Work task
If a line of the records contains the string "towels", copy it out.

Collected data entries

★ ★ ★ ★ ★

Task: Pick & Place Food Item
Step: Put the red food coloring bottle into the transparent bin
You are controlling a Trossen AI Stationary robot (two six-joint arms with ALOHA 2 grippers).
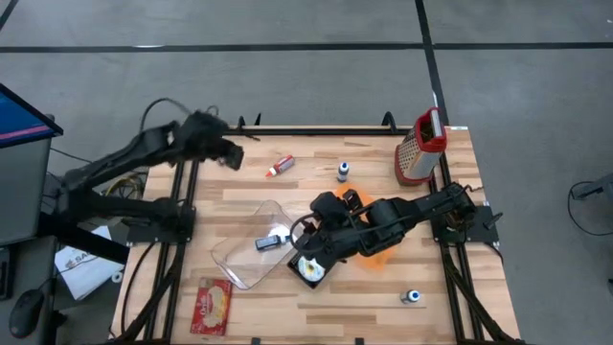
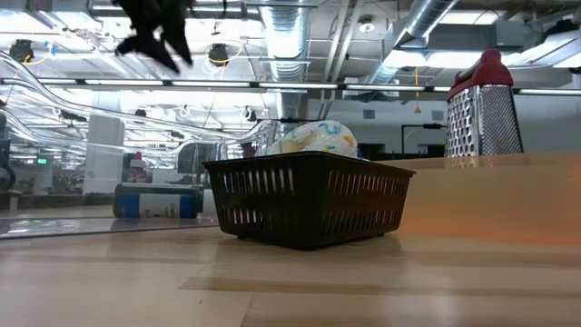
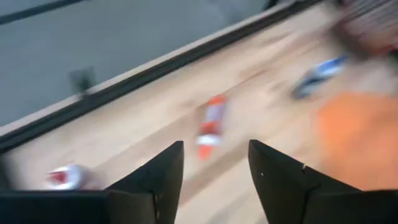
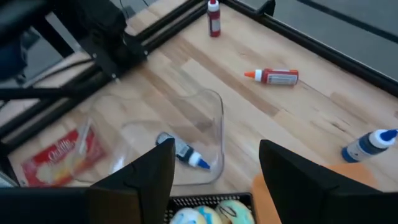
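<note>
Nearest the low camera stands the black slatted basket [image 2: 309, 204], mid-table, with a pale decorated food item [image 2: 313, 140], seemingly an iced pastry, heaped above its rim. From above, the right gripper [image 1: 321, 247] hangs directly over that basket, jaws parted and grasping nothing; its wrist view looks down on the pastry just beyond the fingertips. So the task's thing lies straight below and slightly ahead of this pincer, and the right arm is by far the nearer. My judgement: whether the pastry has just been set down or is about to be lifted cannot be told.

Just beside the basket, toward the left edge, lies a clear plastic tray [image 1: 251, 244] with a small blue-tipped tube [image 4: 183, 151] inside. At the near left corner sits a red packet [image 1: 213, 309]; its white script is too blurred to read. An orange cloth [image 1: 378, 257] shows under the right arm.

Farther back, a red-and-white tube [image 1: 279, 167] lies angled near the far edge, a small blue-capped bottle [image 1: 343, 172] beside it. A red-handled box grater [image 1: 418, 149] stands at the far right corner.

The left gripper [image 1: 230, 153] is raised above the far left corner, fingers apart and empty.
</note>
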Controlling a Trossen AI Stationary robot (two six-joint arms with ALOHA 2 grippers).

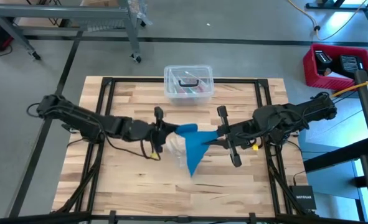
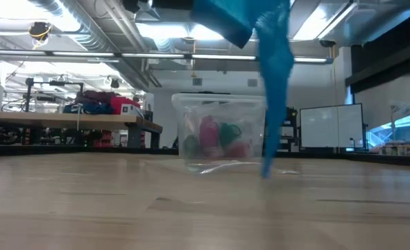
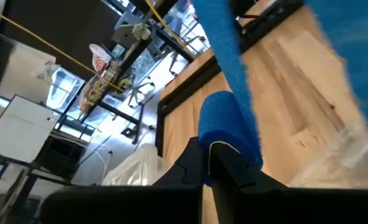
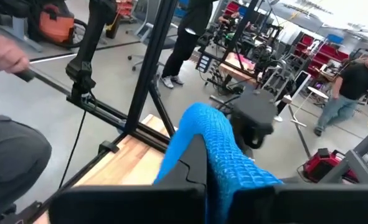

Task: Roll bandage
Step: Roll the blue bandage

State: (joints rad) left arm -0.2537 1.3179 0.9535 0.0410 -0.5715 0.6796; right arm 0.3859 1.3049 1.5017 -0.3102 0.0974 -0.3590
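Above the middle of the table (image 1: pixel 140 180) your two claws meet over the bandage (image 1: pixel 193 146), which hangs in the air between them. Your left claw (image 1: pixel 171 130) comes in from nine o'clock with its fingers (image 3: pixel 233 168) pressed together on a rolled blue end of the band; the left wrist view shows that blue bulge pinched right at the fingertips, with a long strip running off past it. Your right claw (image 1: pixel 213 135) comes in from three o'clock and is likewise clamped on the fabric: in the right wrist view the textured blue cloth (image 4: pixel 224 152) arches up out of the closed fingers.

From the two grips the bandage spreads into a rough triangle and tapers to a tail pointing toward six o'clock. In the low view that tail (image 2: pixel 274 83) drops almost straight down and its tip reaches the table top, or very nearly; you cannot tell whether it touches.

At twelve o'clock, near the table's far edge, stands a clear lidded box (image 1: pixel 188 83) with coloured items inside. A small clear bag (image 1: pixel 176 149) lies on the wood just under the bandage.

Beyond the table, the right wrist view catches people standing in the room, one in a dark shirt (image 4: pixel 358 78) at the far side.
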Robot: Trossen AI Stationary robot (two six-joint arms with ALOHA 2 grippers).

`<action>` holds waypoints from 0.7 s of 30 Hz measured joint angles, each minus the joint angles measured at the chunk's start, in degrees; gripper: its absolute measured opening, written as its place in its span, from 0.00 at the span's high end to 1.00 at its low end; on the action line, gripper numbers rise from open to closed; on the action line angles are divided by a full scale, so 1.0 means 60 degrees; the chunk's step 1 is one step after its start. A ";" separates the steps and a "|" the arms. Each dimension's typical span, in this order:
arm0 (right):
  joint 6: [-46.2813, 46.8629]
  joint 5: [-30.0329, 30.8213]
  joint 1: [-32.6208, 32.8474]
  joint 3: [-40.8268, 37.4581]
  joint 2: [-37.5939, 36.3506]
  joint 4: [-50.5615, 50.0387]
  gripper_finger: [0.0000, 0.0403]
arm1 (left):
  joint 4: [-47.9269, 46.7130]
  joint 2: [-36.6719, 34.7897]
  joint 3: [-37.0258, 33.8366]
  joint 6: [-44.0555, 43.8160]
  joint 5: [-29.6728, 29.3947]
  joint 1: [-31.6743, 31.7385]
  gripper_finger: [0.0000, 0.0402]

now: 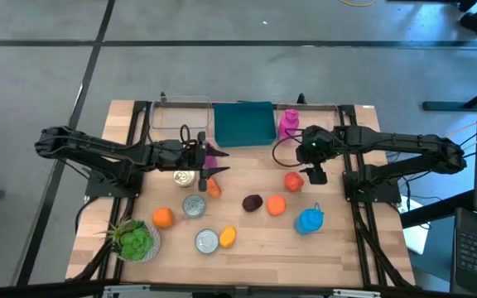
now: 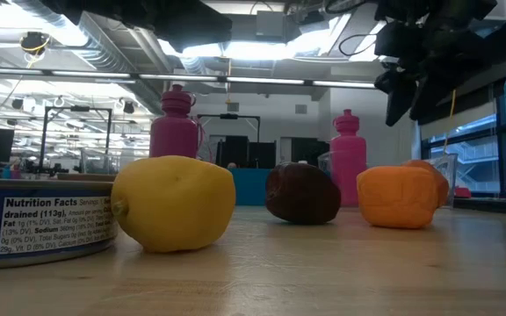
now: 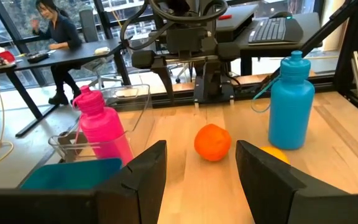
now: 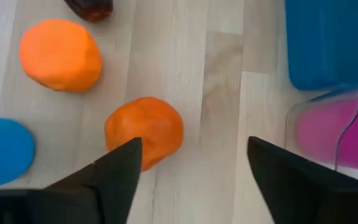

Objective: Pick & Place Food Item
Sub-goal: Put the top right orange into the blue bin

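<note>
Nearest us, our right gripper [image 4: 188,180] hangs open and empty above an orange fruit [image 4: 145,131]. We judge nothing picked yet; our left gripper [image 3: 201,180] waits open and empty.

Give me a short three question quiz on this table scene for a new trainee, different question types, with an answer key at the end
1. True or false: the right gripper is shut on the orange fruit.
2. Multiple choice: what stands right beside the teal bin at the back of the table? A) the pink bottle B) the blue bottle C) the lettuce
3. Fill in: in the low view, the dark food item lies between the yellow lemon and the ______ fruit.

Key: 1 false, its fingers stand open above the fruit. 2 A. 3 orange.
</note>
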 joint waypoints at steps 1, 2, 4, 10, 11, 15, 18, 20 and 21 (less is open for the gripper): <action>0.0095 -0.0002 0.0000 0.0000 0.0000 -0.0010 0.23 | 0.0002 0.0000 0.0000 0.0004 0.0000 0.0000 0.54; 0.0209 -0.0029 0.0000 0.0000 0.0000 -0.0008 0.20 | 0.0002 0.0000 0.0000 0.0007 0.0000 0.0000 0.54; 0.0278 -0.0331 0.0000 0.0000 0.0000 -0.0008 0.12 | -0.0001 0.0000 0.0000 0.0004 0.0000 0.0000 0.54; 0.0816 -0.0883 0.0000 0.0000 0.0000 0.0032 0.05 | 0.0002 0.0000 0.0000 0.0021 -0.0007 0.0002 0.54; 0.0842 -0.0855 0.0000 0.0000 0.0000 0.0104 0.06 | 0.0002 0.0000 -0.0004 0.0066 -0.0004 0.0015 0.54; 0.1483 -0.0511 0.0000 0.0000 0.0000 0.0656 0.11 | -0.0002 -0.0003 -0.0004 0.0077 -0.0004 0.0144 0.54; 0.1773 -0.0275 0.0011 0.0000 0.0000 0.0869 0.12 | -0.0002 -0.0004 -0.0004 0.0084 -0.0009 0.0276 0.54; 0.1673 -0.0068 0.0094 0.0000 0.0008 0.0861 0.12 | -0.0002 -0.0004 -0.0004 0.0089 -0.0009 0.0368 0.54; 0.1644 -0.0064 0.0136 0.0000 0.0015 0.0863 0.12 | -0.0002 -0.0004 -0.0004 0.0091 -0.0007 0.0407 0.54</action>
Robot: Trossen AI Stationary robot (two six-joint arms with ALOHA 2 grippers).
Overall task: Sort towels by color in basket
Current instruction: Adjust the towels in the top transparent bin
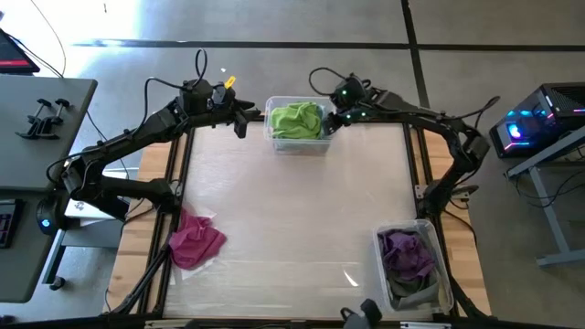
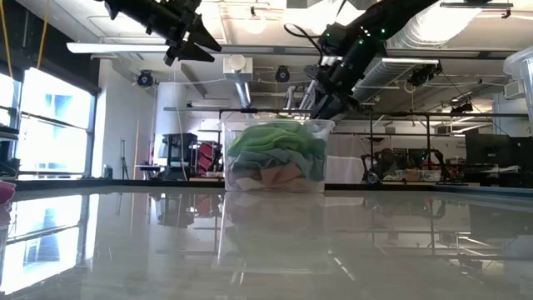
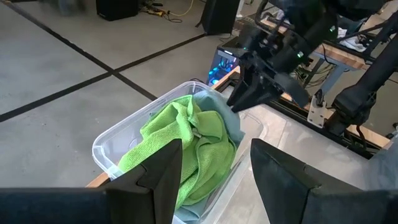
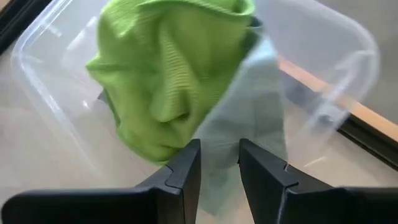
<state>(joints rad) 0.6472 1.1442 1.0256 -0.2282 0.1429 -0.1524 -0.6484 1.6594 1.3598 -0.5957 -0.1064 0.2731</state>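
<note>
Two grippers flank far bin (image 1: 322, 144) w/ lime green towel (image 1: 295, 119) heaped over pale teal one (image 4: 249, 118). Right gripper (image 4: 219, 163) at bin's right rim, jaws slightly apart, empty; left gripper (image 3: 214, 163) hovers left, jaws apart. We'd lower right straight down, pinch one layer only, lift clear of rim

Lime green towel (image 1: 295, 120) topped the clear bin (image 1: 271, 133), pale teal towel (image 4: 249, 118) beside it; magenta towel (image 1: 195, 239) lay well apart from that bin.
</note>
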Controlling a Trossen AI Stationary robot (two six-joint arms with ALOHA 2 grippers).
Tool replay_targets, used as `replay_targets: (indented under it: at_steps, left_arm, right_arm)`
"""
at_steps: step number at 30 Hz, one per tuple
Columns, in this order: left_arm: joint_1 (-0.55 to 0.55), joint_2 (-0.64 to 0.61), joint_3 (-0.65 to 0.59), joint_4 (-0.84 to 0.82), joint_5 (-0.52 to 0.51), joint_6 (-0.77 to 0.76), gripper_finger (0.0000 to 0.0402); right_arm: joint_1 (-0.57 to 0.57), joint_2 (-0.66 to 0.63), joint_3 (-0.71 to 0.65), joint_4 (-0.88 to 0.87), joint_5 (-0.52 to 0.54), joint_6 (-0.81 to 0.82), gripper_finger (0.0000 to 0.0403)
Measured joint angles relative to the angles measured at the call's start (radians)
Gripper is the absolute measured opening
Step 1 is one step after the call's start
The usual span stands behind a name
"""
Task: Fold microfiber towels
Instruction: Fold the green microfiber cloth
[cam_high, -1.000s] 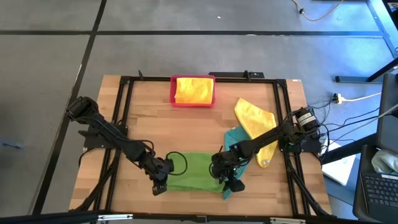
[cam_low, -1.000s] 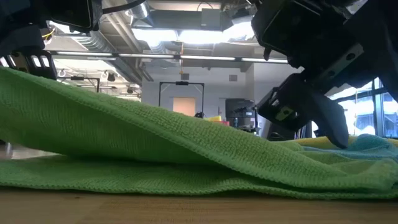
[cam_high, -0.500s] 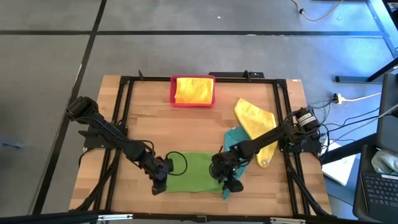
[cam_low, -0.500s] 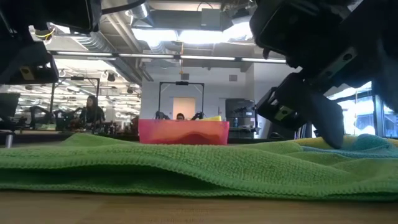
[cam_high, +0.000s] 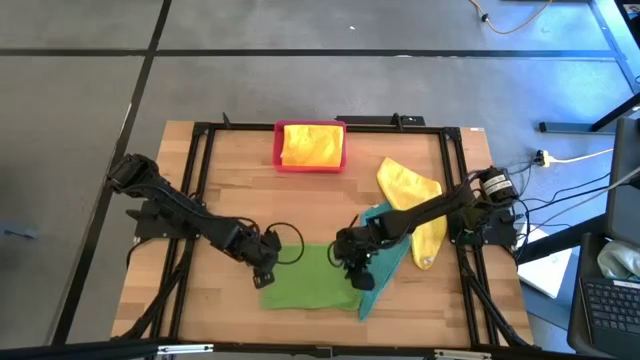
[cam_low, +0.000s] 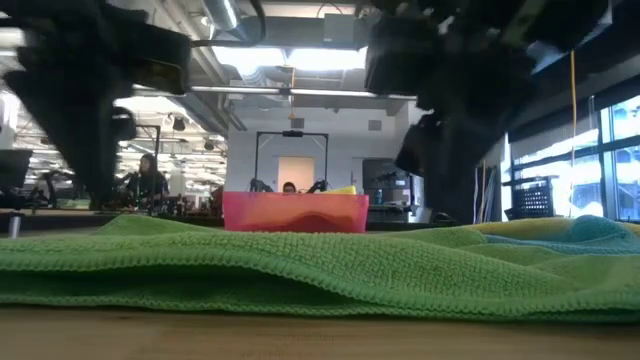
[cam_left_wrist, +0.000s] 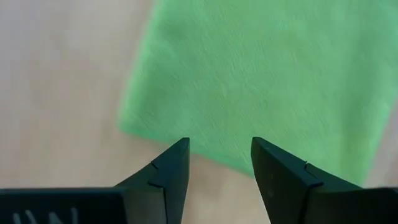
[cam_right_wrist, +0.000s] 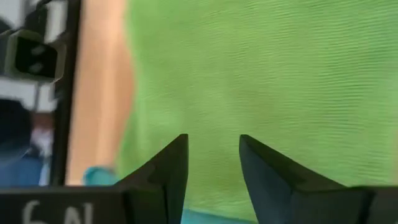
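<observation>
The bright green towel (cam_high: 308, 283) lies flat at the table's 6 o'clock edge (teal towel (cam_high: 378, 262) beside it); left gripper (cam_high: 266, 277) and right gripper (cam_high: 362, 275) hover above, jaws apart.

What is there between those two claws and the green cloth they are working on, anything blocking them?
Nothing visible. The left claw and right claw, both open and empty, hover directly over the bright green towel with only air beneath. The teal towel only pokes out at the right edge.
</observation>
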Motion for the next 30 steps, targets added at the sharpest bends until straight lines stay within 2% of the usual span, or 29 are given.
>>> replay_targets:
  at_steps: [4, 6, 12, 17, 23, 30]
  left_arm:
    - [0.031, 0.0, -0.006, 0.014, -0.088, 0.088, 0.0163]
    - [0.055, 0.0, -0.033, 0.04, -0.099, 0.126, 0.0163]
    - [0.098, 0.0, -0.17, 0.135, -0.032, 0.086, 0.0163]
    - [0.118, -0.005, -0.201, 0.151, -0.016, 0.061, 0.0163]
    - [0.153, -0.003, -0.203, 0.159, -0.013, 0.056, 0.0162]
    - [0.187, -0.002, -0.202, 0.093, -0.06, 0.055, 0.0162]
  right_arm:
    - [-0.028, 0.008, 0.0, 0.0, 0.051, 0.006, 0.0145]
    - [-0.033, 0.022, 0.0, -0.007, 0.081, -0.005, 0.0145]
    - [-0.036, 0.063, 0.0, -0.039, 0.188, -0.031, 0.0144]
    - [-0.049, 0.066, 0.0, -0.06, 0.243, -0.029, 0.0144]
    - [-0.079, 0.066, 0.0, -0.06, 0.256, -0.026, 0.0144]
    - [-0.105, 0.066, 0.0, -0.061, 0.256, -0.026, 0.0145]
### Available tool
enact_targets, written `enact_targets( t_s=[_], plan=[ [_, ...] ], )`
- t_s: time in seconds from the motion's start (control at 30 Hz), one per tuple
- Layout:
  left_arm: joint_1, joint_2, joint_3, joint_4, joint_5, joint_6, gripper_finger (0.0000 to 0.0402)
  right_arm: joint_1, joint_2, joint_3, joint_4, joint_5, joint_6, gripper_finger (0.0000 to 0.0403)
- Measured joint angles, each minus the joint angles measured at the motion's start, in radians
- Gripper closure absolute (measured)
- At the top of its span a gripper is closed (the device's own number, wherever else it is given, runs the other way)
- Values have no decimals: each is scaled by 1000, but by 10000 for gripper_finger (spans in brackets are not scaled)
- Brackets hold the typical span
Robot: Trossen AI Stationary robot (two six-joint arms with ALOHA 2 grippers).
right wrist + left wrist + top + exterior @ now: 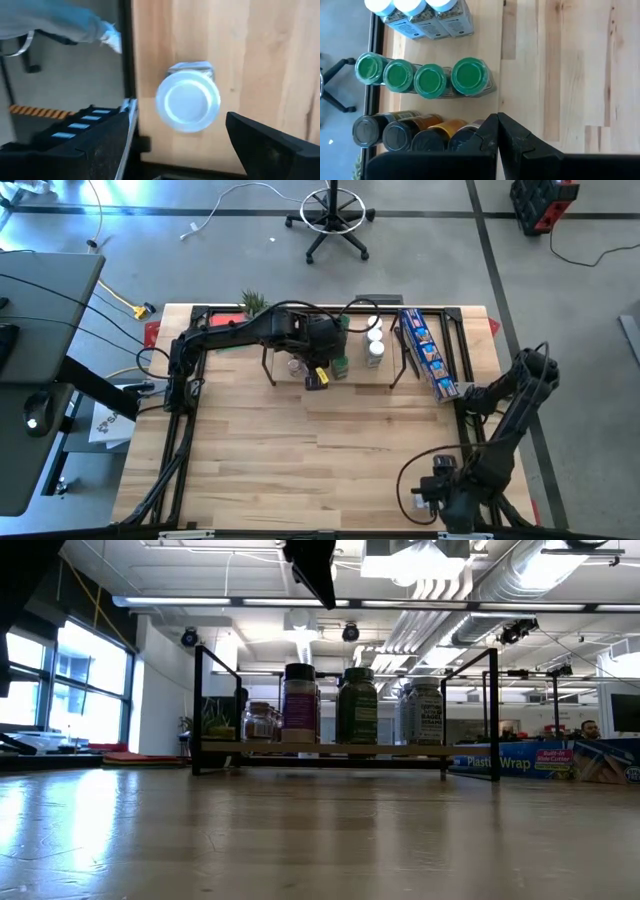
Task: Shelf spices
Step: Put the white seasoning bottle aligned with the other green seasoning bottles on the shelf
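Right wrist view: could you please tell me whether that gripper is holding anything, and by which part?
Nothing is held: the right gripper is open, its fingers clear of the white-lidded jar between them.

On my left wrist feed I see four bright green lids in a row, a line of black lids beside them, one of those jars amber-orange, and white caps on speckled jars. The shelf board is pale wood, its frame black. The snack packet is blue.
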Motion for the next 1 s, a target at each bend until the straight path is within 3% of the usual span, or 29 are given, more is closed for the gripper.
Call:
enact_targets(
  t_s=[0.57,0.7,0.87,1.0],
  plan=[
    [-26,0,0,-1,7,-46,401,19,136,0,20,69,-70,81],
    [-28,0,0,-8,4,-46,401,19,140,0,23,102,-73,123],
    [-28,-11,0,-18,0,-53,401,6,140,0,21,153,-100,212],
    [-28,-29,0,-20,-1,-52,401,-12,140,0,20,136,-116,215]
  ],
)
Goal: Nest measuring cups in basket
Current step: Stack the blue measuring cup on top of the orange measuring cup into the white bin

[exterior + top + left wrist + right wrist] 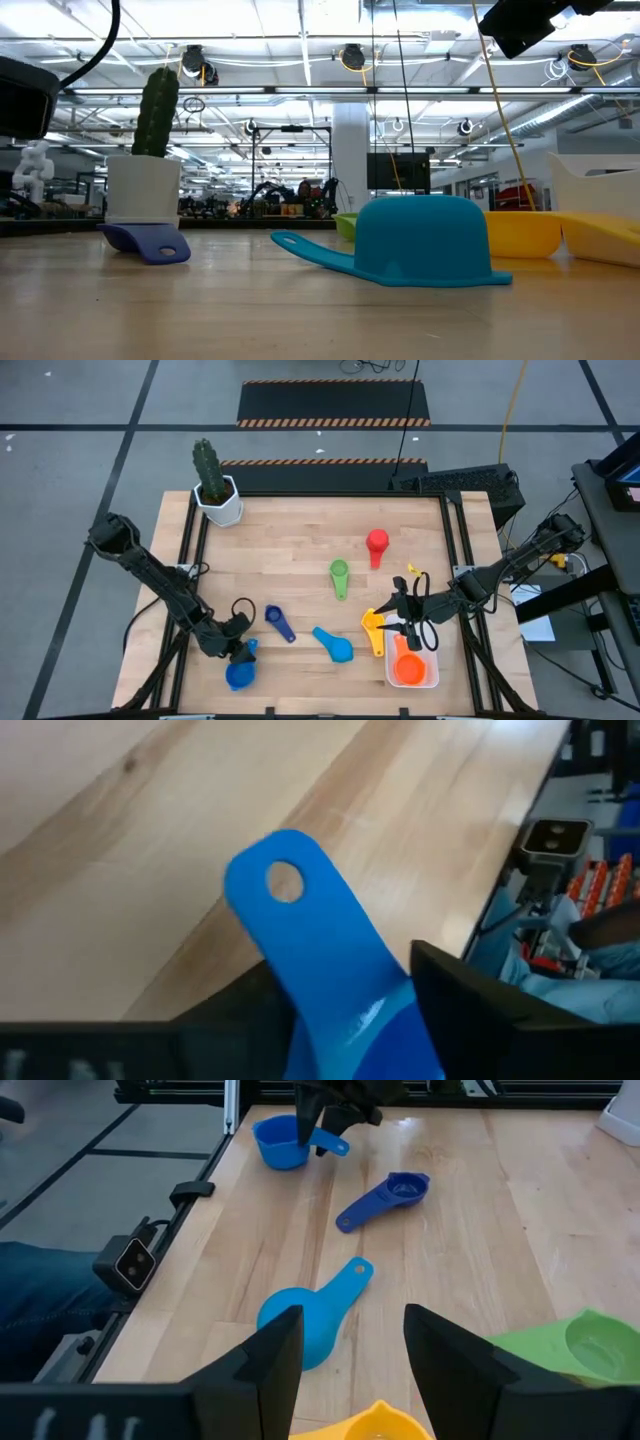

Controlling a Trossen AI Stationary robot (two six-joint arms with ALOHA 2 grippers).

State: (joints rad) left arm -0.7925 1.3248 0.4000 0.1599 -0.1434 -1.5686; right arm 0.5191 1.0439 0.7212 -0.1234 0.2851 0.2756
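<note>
Sitting nested so far: only the orange cup [408, 668] in the white basket [432, 682], right hand [412, 622] hovering open just above it; left hand [238, 645] closing on the bright blue cup's handle [320, 940] far across the desk [300, 560], five cups lying loose between.

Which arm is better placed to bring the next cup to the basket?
Left. Its pincer straddles the blue cup's handle. The right pincer hangs open over the yellow cup, beside the basket with the orange cup.
</note>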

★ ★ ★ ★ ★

Solution below
Overall task: Sort towels by color in basket
Current instruction: Adjust the towels in the top transparent bin
Task: Fold microfiber towels

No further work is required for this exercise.